**ACTION ITEM**.
Report all lines of the data below that hold the word "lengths".

**MATERIAL PROVIDED**.
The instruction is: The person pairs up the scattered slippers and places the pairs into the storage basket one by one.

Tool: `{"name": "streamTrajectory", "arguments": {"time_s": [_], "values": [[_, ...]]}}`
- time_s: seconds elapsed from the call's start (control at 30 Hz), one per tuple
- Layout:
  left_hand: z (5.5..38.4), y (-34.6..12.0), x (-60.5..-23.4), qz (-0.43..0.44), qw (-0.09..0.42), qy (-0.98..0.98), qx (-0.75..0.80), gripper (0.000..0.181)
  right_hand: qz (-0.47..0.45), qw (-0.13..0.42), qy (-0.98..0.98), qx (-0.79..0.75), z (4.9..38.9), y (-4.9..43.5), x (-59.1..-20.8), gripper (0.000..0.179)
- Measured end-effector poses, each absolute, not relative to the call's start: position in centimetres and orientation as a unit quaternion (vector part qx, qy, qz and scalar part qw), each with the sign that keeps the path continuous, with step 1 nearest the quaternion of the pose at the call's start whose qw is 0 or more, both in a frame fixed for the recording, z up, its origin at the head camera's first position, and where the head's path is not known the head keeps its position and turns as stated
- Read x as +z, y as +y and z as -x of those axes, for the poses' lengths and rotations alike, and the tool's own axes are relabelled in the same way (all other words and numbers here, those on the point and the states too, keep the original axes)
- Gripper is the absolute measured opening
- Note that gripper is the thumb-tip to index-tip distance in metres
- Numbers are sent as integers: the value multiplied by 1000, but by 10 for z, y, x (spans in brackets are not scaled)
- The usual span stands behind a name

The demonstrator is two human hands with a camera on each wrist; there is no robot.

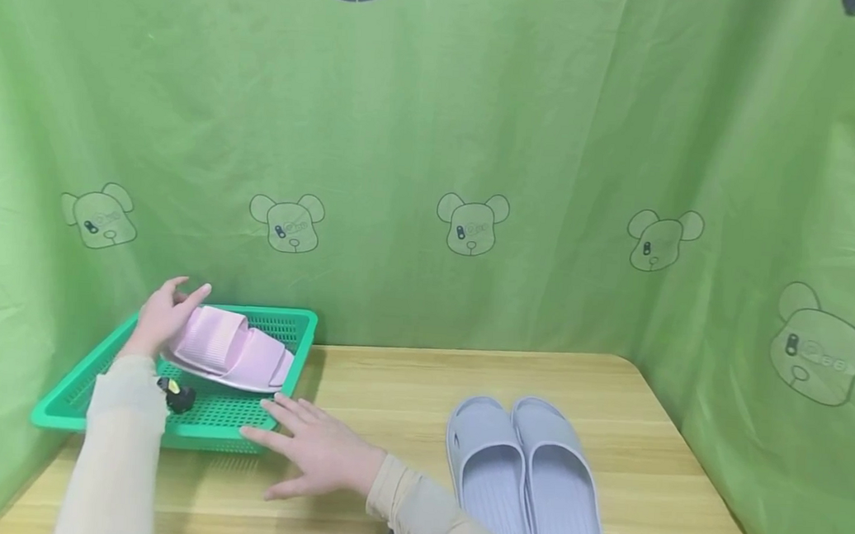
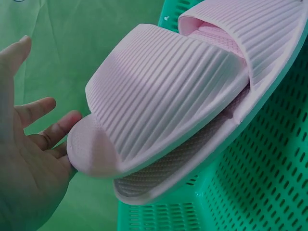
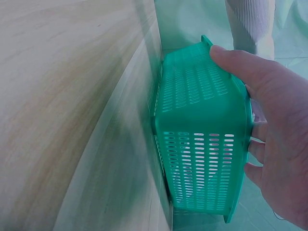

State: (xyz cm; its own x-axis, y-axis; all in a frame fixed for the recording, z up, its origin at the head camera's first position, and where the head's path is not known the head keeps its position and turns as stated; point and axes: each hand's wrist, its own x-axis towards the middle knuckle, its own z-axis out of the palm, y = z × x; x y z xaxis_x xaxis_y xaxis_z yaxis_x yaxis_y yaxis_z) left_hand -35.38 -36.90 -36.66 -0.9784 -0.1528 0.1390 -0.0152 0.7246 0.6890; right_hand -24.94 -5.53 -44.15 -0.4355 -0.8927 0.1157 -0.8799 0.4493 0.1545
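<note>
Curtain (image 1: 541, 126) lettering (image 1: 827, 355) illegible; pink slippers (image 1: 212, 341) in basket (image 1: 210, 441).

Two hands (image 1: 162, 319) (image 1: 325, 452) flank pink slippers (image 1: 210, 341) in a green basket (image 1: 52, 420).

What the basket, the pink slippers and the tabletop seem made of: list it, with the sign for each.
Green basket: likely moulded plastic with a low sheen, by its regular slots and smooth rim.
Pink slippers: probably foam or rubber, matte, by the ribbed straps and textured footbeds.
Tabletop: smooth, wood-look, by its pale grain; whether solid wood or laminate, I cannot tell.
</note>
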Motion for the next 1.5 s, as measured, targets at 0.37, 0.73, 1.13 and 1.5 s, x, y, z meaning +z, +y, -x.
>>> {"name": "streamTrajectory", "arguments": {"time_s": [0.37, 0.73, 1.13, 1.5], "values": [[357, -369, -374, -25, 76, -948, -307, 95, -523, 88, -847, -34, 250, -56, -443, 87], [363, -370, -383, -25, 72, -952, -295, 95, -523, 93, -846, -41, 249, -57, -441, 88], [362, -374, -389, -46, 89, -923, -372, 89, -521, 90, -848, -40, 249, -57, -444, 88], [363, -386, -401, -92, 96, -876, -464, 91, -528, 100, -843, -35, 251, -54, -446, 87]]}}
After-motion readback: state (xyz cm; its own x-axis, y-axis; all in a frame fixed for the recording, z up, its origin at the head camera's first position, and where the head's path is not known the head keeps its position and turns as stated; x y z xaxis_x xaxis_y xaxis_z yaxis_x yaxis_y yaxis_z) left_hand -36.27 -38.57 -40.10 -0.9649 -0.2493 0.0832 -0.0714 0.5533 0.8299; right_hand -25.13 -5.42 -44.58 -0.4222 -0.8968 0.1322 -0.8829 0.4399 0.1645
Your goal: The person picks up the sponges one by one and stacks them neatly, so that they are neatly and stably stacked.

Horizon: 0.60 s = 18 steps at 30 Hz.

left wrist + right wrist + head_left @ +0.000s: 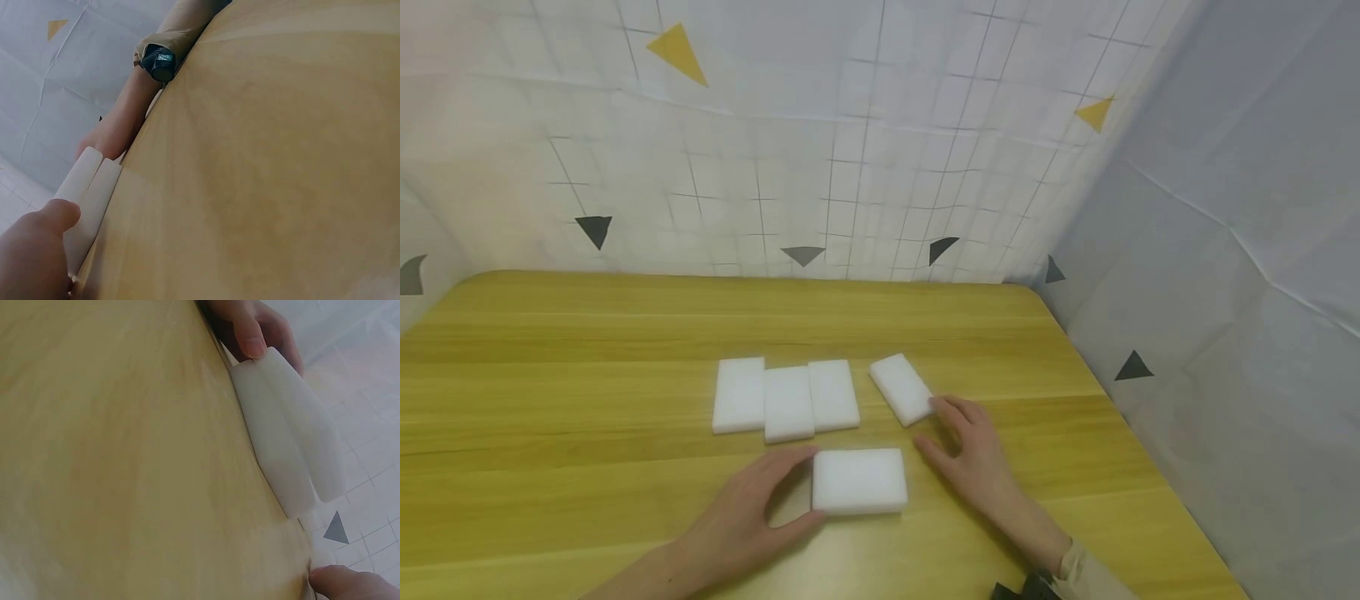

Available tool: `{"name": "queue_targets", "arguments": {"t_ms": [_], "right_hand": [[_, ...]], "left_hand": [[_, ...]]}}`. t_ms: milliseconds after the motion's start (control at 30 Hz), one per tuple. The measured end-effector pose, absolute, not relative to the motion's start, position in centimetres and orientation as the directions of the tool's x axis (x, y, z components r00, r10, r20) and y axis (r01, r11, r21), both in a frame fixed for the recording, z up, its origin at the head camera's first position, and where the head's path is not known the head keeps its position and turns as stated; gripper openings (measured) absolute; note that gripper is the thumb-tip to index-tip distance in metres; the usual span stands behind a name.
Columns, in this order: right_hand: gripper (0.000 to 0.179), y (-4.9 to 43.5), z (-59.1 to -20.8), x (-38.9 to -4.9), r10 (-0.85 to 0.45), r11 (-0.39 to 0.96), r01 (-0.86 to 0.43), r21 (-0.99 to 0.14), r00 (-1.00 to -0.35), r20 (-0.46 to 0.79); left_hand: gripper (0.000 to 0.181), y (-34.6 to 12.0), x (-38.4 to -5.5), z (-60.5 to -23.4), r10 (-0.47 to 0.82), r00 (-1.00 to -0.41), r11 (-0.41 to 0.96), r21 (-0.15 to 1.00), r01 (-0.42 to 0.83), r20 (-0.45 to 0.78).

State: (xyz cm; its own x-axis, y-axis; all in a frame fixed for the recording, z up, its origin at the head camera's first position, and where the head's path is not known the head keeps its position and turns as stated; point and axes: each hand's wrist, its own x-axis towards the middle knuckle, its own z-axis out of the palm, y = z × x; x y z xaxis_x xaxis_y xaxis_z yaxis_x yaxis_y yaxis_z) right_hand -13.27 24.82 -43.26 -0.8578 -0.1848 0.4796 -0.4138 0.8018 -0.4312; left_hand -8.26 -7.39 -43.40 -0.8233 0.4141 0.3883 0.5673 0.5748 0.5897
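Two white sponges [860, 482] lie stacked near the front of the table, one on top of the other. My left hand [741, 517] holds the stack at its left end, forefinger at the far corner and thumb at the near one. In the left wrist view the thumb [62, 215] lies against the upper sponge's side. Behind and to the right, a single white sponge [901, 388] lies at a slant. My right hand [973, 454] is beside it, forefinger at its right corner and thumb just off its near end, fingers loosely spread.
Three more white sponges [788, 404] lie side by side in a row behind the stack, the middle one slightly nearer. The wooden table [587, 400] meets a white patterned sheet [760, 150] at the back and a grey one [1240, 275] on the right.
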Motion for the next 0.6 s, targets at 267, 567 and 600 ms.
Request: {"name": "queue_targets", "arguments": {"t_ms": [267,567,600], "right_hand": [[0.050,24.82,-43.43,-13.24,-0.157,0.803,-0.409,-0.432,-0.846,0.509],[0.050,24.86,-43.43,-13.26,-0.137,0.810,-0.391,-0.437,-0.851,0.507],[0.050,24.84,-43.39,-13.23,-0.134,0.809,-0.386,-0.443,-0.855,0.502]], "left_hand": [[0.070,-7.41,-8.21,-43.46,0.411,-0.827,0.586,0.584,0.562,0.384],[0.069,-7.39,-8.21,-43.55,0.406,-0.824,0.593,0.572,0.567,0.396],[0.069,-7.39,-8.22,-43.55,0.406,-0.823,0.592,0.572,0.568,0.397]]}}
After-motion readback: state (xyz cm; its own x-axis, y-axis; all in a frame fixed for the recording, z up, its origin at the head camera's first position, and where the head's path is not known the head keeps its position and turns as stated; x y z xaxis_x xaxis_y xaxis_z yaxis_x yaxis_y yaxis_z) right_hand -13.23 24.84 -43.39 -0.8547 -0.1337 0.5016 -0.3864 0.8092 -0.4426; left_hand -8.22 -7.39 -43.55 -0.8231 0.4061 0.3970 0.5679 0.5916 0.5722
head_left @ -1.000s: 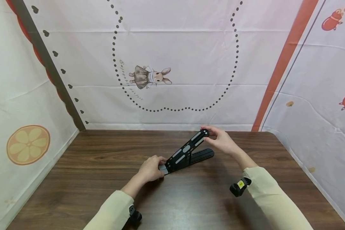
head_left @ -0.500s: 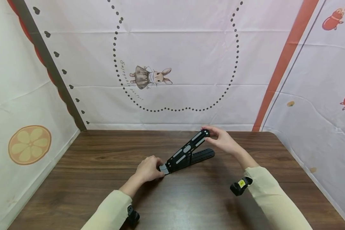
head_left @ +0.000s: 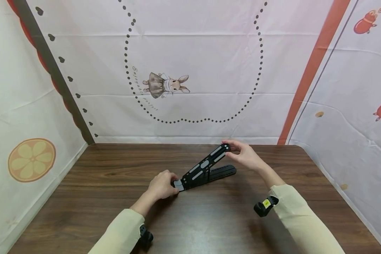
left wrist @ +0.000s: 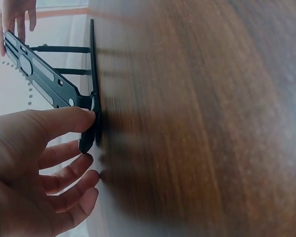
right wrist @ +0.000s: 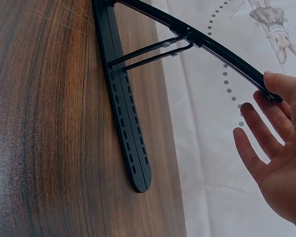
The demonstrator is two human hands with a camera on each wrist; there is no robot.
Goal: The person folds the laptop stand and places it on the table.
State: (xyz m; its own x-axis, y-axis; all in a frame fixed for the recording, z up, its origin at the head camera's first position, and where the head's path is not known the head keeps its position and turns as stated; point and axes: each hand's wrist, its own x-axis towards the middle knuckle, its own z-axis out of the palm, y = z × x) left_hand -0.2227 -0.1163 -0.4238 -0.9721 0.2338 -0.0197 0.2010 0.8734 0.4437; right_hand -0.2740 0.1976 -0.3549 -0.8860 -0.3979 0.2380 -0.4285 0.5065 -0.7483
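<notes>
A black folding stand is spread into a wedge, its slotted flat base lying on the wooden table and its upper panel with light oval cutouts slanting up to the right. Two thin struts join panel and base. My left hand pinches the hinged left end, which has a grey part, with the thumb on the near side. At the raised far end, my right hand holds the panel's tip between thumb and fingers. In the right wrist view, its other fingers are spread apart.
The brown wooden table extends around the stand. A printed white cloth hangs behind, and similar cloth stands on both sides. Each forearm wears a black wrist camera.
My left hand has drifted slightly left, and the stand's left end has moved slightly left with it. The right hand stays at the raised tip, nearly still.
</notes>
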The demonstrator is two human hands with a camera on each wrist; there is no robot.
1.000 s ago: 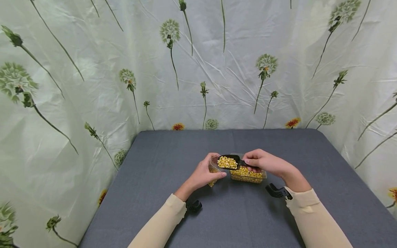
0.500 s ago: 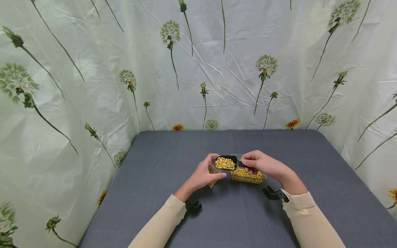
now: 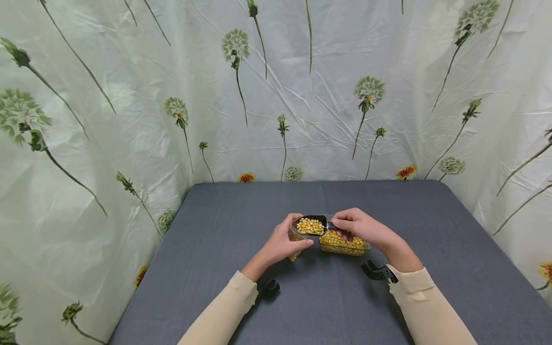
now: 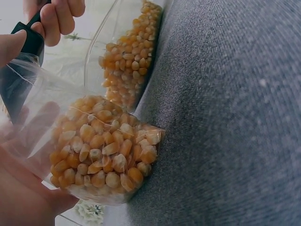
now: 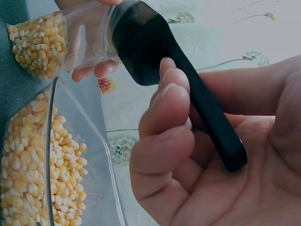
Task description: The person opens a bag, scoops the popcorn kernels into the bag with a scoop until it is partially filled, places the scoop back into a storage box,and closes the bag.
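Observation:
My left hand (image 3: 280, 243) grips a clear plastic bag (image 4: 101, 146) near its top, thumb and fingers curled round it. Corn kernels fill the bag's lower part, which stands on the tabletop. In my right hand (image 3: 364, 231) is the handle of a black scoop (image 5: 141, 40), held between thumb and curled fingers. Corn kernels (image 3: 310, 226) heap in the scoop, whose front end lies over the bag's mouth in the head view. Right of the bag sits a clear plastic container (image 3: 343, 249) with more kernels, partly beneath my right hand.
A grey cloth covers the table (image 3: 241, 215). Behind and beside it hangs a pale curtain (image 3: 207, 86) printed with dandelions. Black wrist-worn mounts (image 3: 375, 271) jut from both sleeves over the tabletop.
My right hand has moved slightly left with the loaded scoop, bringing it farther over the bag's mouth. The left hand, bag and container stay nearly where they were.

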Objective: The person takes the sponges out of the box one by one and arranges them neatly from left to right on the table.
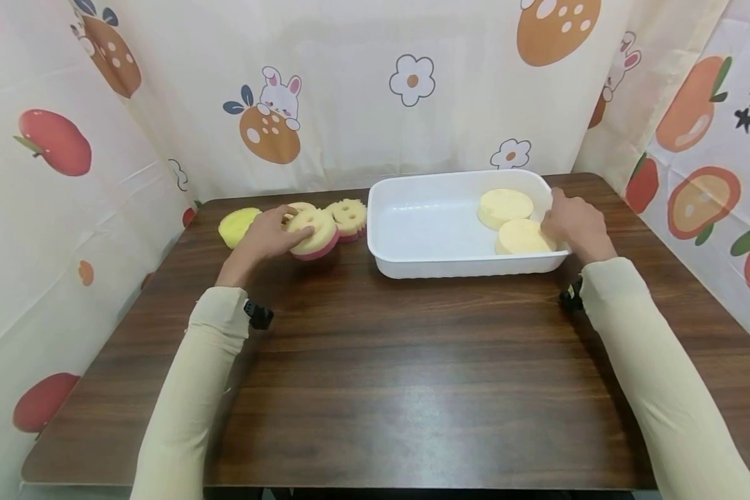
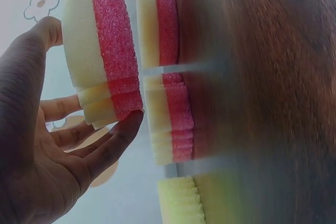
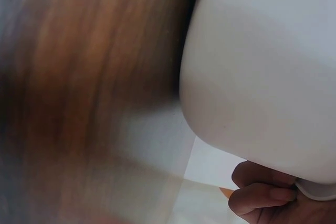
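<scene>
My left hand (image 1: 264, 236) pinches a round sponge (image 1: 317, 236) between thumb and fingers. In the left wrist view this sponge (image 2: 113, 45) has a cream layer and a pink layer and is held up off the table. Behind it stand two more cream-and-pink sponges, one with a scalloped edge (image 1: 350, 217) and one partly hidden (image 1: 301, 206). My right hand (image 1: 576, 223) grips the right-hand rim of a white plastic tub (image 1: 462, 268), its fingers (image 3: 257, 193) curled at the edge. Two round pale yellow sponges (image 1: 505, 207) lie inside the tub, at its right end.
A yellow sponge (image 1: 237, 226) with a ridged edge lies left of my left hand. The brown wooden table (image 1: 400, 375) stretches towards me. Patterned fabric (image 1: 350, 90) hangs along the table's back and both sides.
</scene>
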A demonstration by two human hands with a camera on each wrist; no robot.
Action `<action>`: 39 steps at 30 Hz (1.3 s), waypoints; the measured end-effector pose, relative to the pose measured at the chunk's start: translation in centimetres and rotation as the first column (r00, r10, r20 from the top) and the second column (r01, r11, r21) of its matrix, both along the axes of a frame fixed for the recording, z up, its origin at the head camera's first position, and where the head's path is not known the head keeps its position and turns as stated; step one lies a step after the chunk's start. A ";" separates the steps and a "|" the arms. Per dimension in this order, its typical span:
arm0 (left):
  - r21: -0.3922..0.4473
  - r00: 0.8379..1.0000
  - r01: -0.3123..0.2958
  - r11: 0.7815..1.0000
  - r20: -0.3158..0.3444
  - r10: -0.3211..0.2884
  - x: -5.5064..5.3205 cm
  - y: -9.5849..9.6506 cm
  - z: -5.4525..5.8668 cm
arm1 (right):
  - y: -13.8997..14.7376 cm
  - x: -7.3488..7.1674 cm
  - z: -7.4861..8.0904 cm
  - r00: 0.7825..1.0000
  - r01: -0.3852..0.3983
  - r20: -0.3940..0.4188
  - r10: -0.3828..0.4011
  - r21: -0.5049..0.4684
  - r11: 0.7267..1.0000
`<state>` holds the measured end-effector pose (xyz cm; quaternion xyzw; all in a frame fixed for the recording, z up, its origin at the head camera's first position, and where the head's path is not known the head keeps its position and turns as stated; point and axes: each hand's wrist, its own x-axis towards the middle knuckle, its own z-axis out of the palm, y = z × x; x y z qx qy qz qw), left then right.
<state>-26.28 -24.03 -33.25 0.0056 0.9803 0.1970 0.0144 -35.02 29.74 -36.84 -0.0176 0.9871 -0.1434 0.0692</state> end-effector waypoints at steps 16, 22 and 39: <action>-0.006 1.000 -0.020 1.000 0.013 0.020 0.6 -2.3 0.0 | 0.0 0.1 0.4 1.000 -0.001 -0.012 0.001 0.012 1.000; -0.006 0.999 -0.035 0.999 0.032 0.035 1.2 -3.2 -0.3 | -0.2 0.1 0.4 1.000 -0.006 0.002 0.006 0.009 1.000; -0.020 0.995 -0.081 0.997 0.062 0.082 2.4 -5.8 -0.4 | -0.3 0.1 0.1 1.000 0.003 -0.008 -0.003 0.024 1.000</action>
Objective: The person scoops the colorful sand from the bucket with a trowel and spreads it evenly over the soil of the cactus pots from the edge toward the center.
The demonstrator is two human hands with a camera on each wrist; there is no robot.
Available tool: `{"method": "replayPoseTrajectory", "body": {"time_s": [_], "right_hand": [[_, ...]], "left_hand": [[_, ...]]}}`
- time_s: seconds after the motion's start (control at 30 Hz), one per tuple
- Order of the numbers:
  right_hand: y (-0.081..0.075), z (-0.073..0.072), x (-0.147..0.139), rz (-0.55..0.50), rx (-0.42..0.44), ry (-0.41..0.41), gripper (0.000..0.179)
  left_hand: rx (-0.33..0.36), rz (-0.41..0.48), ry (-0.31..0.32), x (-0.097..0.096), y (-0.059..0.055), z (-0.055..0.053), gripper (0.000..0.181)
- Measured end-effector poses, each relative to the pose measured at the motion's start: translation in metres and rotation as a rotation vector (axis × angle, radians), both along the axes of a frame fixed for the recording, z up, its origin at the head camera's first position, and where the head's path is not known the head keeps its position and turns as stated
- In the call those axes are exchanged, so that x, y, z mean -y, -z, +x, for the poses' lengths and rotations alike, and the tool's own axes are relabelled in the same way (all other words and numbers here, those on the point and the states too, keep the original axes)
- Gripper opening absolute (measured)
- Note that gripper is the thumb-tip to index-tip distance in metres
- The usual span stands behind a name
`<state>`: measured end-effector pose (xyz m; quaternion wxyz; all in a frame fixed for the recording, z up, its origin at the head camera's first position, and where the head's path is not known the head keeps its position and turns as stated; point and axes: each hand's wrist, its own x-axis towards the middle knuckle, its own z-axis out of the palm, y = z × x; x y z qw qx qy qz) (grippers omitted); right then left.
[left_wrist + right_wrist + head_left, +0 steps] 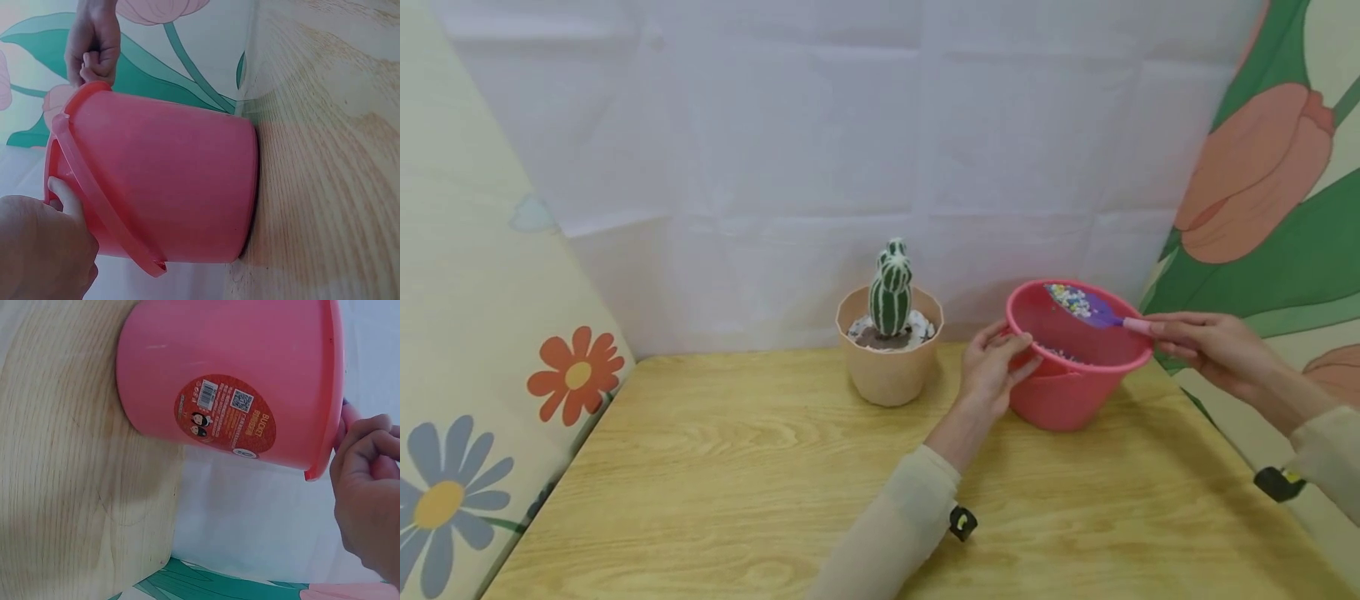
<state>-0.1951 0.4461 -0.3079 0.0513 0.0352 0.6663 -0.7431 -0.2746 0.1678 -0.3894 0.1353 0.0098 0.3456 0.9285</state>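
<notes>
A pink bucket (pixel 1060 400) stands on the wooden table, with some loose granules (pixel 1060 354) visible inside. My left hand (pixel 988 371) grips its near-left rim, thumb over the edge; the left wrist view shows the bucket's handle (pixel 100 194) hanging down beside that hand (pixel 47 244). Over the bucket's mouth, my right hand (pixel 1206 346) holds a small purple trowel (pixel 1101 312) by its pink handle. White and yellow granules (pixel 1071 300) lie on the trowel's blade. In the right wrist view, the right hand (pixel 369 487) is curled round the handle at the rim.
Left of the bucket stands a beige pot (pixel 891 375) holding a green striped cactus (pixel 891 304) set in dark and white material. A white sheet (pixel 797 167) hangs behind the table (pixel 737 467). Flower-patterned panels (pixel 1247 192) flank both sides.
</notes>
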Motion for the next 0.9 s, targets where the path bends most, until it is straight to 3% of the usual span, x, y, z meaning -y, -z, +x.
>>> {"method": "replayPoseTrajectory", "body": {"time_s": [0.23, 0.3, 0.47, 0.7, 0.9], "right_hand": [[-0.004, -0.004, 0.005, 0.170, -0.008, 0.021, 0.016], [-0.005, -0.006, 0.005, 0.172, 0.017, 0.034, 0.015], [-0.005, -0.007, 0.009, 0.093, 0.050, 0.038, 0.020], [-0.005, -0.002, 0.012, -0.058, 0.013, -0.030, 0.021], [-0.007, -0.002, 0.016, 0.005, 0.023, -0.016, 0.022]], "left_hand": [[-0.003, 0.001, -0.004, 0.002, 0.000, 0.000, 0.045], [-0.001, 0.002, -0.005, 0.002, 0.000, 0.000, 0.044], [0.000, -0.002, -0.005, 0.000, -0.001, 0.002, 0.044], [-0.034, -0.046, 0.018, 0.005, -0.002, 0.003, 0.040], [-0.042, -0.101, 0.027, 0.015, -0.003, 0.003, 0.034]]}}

**RESULT FOR THIS EXERCISE**.
- Read x as +z, y as +y and z as -x of those axes, for the poses' lengths and rotations alike, and the tool's own axes are relabelled in the same way (all other words and numbers here, those on the point and the states too, keep the original axes)
- In the call those axes are exchanged, so that x, y, z mean -y, -z, +x, for the poses' lengths and rotations alike, and the tool's own axes are relabelled in the same way (all other words and numbers here, those on the point and the states too, keep the original axes)

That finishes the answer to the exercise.